A shared vision, followed by action to achieve it, gives everyone a sense of promise and hope, and a set of goals to shoot for in building that better future.

Lots of places could use a clear vision of a better future. The U.S. Virgin Islands is among them.  Like the others, the territory feels stuck, and is also in the grip of a self-fulfilling sense of pessimism. Wherever they exist, these negative realities pose a threat of downward drift and an acceptance of defeat in the face of challenges that are real, but not insurmountable.

What is interesting is that, if you listen to Virgin Islanders, there is, in fact, a shared vision for a better future. All of it built around a set of concrete – and achievable – themes and goals. In some ways, these themes are the same as for other communities, but they all have specific local twists. Here are what seem to be the core themes in a Virgin Islands vision for a better future.

Community peace: Beyond the critical goal of dramatic reductions in violence, there is a longing for the restoration of peaceful communities, with all of the aspects of community life, such as going out at night, that go with the elimination of fear and violence.

Social cohesion: If there is a simple vision statement in this area, it is that the levels of respect and empathy within and across groups would continue to grow year by year. Because there are high levels of trust, people will be able to disagree on issues without fear of being labeled or punished. 

A resurgent economy: Particularly for St. Croix, but for the territory as a whole, getting the private, public and nonprofit sectors pulling in the same direction around a set of shared goals to rebuild the economy. And for the tourist industry, generating the same, shared effort to make the Virgin Islands the destination of choice for vast numbers of people.

Technology: In the Virgin Islands, people will make best uses of technology. But they will do so without being obsessed with it and losing sight of many other valuable things in life.

Education: Making Virgin Islands schools centers of learning that outperform high quality schools on the mainland. A heavy lift, but achievable.  And in the process, providing a platform for UVI to continue to improve its standing as a center of excellence for higher learning.

Health care: Achieving the challenging goal of providing high quality, accessible and affordable health care to all Virgin Islanders. And, even more important, beginning with young people and extending to all groups, building "healthy communities" in which the values of mind, body and spirit are fully integrated and shared as "signatures" of Virgin Islands life.
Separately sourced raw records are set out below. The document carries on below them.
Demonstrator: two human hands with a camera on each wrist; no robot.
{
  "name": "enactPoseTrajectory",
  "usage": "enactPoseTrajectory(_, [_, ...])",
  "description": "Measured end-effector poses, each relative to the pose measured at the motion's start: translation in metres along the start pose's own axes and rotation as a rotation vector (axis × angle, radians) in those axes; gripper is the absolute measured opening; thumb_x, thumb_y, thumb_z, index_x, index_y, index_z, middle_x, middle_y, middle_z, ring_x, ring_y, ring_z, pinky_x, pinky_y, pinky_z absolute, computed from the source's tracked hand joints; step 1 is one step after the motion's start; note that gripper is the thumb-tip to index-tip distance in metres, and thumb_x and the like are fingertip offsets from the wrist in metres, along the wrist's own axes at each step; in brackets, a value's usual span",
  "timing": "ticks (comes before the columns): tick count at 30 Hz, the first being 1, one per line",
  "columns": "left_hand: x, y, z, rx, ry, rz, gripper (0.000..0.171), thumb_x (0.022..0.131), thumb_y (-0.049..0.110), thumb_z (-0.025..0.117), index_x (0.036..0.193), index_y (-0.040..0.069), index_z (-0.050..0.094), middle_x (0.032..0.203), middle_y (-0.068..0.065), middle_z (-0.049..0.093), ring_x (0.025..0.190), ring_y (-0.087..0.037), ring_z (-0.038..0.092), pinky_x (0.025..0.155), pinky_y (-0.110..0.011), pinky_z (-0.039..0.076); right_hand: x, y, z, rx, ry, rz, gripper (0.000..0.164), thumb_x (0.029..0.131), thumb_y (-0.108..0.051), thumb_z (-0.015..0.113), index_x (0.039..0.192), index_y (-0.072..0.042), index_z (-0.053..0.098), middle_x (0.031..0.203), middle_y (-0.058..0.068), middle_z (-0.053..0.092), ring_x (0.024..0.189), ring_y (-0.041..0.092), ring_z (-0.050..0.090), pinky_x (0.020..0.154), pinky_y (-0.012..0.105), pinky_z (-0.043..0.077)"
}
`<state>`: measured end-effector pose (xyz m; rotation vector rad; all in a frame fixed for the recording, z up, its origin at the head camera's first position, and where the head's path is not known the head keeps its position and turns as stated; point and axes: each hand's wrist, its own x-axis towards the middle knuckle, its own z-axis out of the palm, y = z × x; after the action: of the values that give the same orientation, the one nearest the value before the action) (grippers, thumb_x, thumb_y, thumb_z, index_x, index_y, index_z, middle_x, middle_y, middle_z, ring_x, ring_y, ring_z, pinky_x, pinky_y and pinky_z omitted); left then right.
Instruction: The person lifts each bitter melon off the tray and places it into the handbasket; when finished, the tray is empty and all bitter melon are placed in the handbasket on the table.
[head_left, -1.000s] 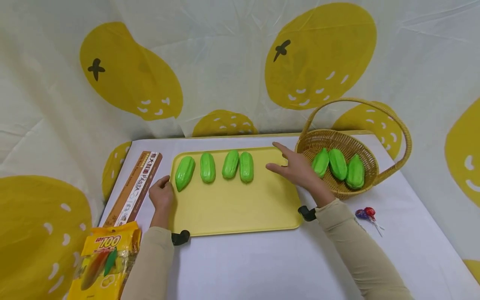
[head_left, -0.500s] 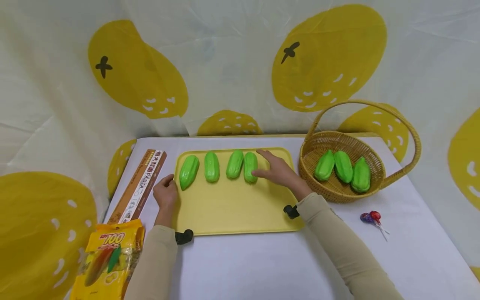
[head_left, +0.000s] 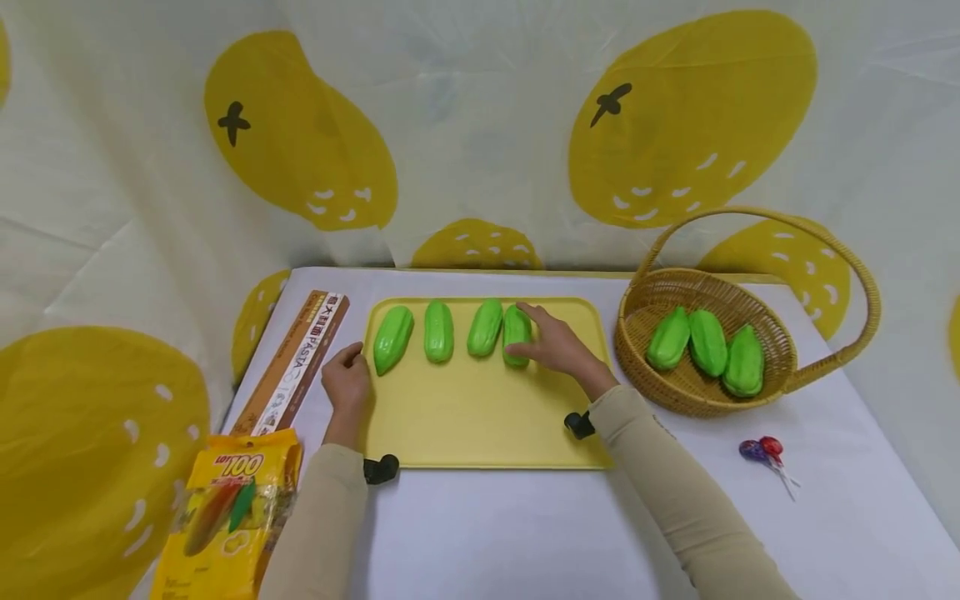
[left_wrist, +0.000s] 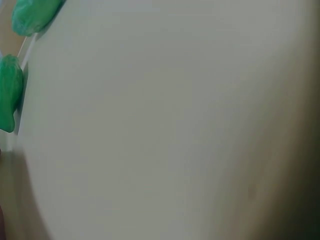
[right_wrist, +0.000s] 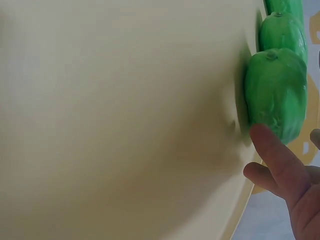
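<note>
The left hand (head_left: 347, 385) was at the left edge of the tray (head_left: 472, 417), fingers bent; whether they pinched the rim could not be told. Just right of them lay one fruit (head_left: 393, 340), then a second (head_left: 438, 332) and a third (head_left: 484, 327). The fourth fruit (head_left: 516, 329) lay between the right hand's (head_left: 555, 342) spread thumb and forefinger, the thumb tip overlapping its near end. Right of those fingers were a basket (head_left: 675, 400) with three more fruits (head_left: 707, 343) and, nearer the person, two lollipops (head_left: 763, 450).

Left of the left fingers lay a crinkled, shiny plastic bag (head_left: 228, 517) and a long, flat box (head_left: 292, 362). The tray was smooth and yellow with rounded corners, its fruits glossy, green, ribbed and oblong; the basket was woven, with an arched handle.
</note>
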<state>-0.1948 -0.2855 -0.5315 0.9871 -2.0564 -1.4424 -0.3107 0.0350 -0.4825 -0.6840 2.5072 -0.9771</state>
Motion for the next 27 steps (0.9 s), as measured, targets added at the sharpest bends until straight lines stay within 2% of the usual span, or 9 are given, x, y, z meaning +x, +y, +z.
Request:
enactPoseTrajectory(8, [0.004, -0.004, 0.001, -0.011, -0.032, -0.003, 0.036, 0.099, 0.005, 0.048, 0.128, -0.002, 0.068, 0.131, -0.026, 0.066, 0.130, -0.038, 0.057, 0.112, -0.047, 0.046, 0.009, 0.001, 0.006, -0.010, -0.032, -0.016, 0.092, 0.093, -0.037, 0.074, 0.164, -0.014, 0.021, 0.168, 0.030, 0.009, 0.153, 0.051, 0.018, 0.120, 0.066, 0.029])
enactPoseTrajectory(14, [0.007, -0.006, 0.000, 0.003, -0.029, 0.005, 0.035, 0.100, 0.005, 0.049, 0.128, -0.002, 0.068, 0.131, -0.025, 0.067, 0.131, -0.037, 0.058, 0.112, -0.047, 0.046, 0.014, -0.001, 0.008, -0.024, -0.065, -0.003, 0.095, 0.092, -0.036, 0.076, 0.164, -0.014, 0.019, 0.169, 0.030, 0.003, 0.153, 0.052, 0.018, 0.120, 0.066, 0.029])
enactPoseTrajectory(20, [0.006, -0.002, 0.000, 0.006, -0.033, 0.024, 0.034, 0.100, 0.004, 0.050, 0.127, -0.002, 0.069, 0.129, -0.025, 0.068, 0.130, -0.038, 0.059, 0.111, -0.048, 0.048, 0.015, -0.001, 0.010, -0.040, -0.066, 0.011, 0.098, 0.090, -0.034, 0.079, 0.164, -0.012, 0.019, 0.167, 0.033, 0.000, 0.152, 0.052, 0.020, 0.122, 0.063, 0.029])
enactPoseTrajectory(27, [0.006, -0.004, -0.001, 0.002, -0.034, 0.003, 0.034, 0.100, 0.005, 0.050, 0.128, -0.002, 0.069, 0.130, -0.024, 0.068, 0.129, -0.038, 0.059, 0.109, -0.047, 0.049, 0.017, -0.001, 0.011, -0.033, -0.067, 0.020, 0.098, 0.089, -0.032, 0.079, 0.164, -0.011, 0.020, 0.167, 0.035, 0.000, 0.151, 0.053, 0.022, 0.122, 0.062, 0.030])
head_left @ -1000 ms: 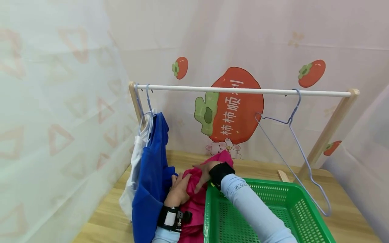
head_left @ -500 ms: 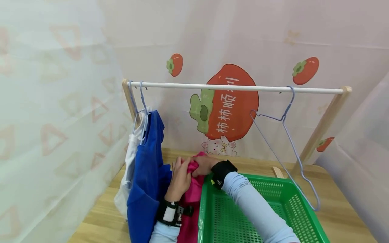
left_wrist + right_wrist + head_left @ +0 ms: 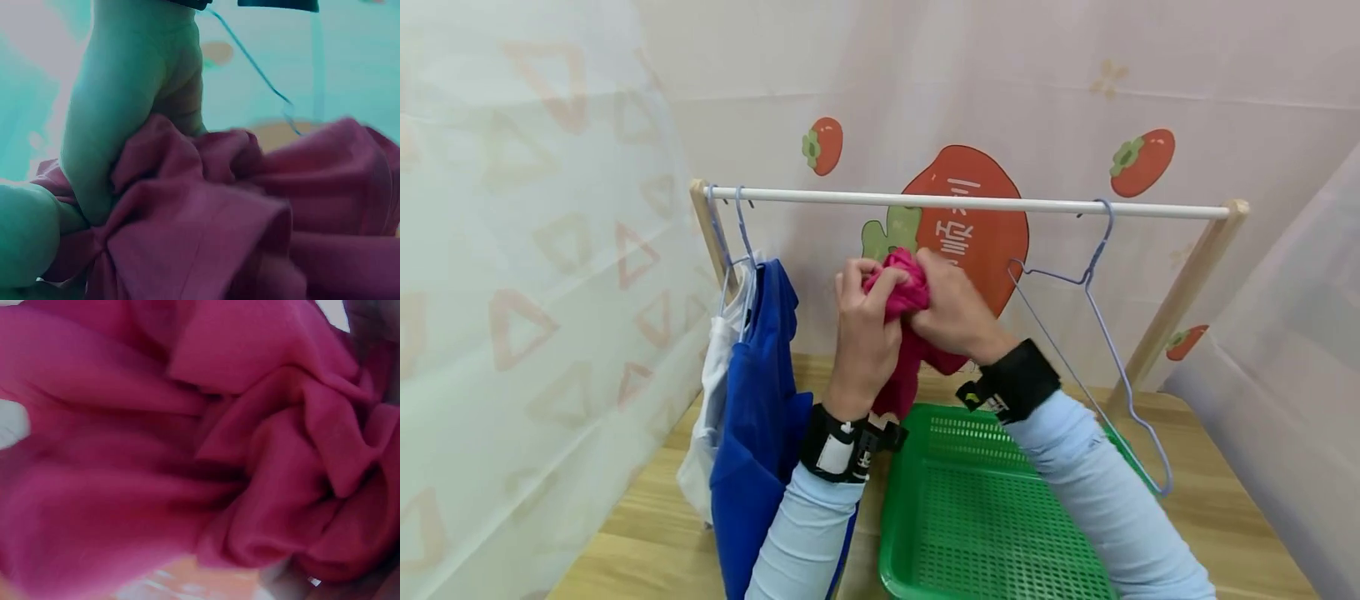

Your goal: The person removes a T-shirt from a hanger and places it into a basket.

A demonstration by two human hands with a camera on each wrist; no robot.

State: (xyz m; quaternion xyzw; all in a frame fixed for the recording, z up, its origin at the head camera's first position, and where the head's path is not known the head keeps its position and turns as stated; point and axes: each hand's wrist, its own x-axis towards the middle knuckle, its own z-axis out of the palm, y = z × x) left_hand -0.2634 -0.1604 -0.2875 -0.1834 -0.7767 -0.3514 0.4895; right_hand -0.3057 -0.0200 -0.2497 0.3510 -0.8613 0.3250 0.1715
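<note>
Both hands hold a bunched pink garment [image 3: 901,287] in the air, above the near left part of the rack's span. My left hand [image 3: 863,333] grips its gathered top from the left, fingers curled over the cloth. From the right, my right hand [image 3: 955,308] grips the same bunch with its fingers partly hidden. Loose pink cloth hangs below the hands toward the basket's back left corner. In the left wrist view the garment [image 3: 187,231] falls in folds under the thumb side of the hand. Crumpled cloth [image 3: 281,456] fills most of the right wrist view.
A white rail [image 3: 850,198] on wooden posts crosses behind the hands. At its left end hang a blue garment [image 3: 752,433] and a white garment [image 3: 707,417] on hangers. One bare hanger [image 3: 1101,308] hangs at right. A green basket [image 3: 898,500] stands on the wooden table [image 3: 625,533].
Both hands have gathered the pink garment and lifted it off the table, up to just below the rail. The head view has shifted slightly.
</note>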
Government: Giving Virgin Islanders the government that they deserve by systematically improving the performance and operations of government agencies and, in the process, developing a new generation of talented leaders and managers committed to the future of the territory.

Corruption: When we look across the globe, it becomes increasingly clear that public and private corruption is a major source of social unrest, poverty and failed democracy. In the Virgin Islands of the future, both the reality and the appearances of corruption will have been eliminated. The territory will be seen as a model of transparency in government and business.

Now the hard part. There is a clear distinction between "simple" and "easy." The parts of this vision are pretty simple. None of them is easy. So how do you move things forward, especially in a place where large numbers of people believe that "nothing ever changes here"? 

There are a couple of starting points. One is to get all of the "right" people, the territory’s "stakeholders," in a room and ask them to modify and refine a vision like the one spelled out above. They then need to answer a simple question: When we look at this vision, what are the challenges, problems and impediments to achieving it?

The answers to that question become the territory’s "Action Agenda." Simple, but hard.